Magenta has been working on my arrangement of Night and Day recently, which has a lot of chromatic movement in the harmony parts (not my fault – Cole Porter wrote it that way). We’ve been tackling this by developing our sense of scale degrees, and the notes between them.
This is all part of my general campaign to encourage people to conceive pitch in terms of tonal context rather than in terms of intervals. I have had a clear rationale for this for some time, but recently had one of those revelatory experiences which made me realise why it was even more important in the case of semitones.
So, the basic reason to think in terms of scale degrees rather than intervals is to avoid the problem of transferred error.
If you are singing by relationship with a tonic, you always have a clear reference point to connect to, whereas if you sing by intervals, each note’s primary reference is the previous one. So, if you get a note wrong, and work by intervals, the next note and all other notes thereafter will be equally wrong until you stop and regroup. But singing relative to a tonic, a wrong note has no further consequences beyond itself: the next one can re-establish its own relationship with the tonic and you can carry on accurately.

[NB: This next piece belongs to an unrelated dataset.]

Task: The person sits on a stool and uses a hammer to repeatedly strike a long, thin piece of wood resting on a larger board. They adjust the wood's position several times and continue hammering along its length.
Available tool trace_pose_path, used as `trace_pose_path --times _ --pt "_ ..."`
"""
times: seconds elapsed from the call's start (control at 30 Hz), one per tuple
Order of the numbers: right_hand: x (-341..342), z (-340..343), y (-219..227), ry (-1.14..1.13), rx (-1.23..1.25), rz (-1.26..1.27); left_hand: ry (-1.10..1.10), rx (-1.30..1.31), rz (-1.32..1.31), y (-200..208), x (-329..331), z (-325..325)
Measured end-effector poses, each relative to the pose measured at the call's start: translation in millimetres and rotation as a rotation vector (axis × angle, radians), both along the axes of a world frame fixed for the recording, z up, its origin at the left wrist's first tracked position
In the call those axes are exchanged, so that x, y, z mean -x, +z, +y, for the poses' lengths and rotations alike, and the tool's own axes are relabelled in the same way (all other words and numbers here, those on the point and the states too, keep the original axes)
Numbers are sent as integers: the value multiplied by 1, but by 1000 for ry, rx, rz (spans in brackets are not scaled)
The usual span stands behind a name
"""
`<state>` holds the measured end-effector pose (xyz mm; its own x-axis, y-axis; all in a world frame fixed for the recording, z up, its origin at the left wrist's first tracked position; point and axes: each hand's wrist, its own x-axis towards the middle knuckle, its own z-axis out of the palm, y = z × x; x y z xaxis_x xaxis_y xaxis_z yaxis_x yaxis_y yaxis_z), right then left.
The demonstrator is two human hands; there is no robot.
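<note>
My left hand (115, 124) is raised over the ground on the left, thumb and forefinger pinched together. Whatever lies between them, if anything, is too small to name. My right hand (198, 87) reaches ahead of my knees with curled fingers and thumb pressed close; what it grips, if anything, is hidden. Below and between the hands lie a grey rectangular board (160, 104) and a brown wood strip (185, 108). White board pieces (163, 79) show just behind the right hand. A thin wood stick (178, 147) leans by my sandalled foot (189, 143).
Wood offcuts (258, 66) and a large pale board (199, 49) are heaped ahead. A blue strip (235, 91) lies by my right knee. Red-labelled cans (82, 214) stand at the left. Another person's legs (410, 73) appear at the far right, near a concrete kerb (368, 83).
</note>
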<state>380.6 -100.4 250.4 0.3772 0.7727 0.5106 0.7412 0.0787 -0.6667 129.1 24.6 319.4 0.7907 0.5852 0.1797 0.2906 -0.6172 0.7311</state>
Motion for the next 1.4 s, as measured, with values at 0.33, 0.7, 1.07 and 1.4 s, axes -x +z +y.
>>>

There are various side-benefits from this approach. The ensemble develops much better pitch retention if everyone is using an internal sense of key as reference point. And it supports the development of musical literacy.
The semitone revelation came at the hands of David Wright on his recent visit to train and recertify the Music Category judges of the two British barbershop associations. It was one of those wonderful moments where he took information that was sitting inertly in my head and put it together in a way that transformed the way I looked at the world (or at least how I look at semitones).
The context was the tuning of chords, and how singers will tune to just intonation when left to their own devices without the interference of accompanying instruments. That is, they’ll sing intervals in their pure forms rather than in the slightly distorted forms that equal temperament imposes to make keyboards work in all keys. So far so good. The revelatory moment was when he mentioned, just in passing, that a consequence of this is that the semitone is an unstable interval.
Oh yes, I thought, so it is. The semitone between the 3rd and 4th degree of the scale is going be the difference between the 4:5 ratio of the major third and the 3:4 ratio of the perfect fourth, whereas the difference between the augmented fourth and the perfect fifth is going to be the difference between 3:2 and √2:1. (And thanks to Peter Mumford for pointing out to me that dividing the octave equally in half gives you an irrational number.) Semitones, even relative to a single reference point, come in different sizes.
And if the vertical chords are tuned so that the perfect intervals are perfect (as singers will always prefer), then the size of semitone will vary according to how the harmonies require the chromatic notes to fit in. So, the very worst thing we can do is to try to think about singing from one note to the next in half-steps, since we have no way of predicting how big or small those steps need to be.
Singing relative to the tonic is better, since you will always get each note into the right kind of region – the diatonic notes will sit quite stably and the chromatic notes can slot in between. But we’ll only locate exactly where to slot them in between if we also listen vertically to the harmony as well.
This is about musicianship – and interestingly lets us define different levels of musicianship according to how much of the surrounding musical context we pay attention to:
- Lowest level. Paying attention to your own line only (and indeed, to the previous note in your own line as primary means to find the next note).
- Middle level. Paying attention to your line in relationship to the tonal centre
- Highest level. Paying attention to the whole music in relationship to the tonal centre.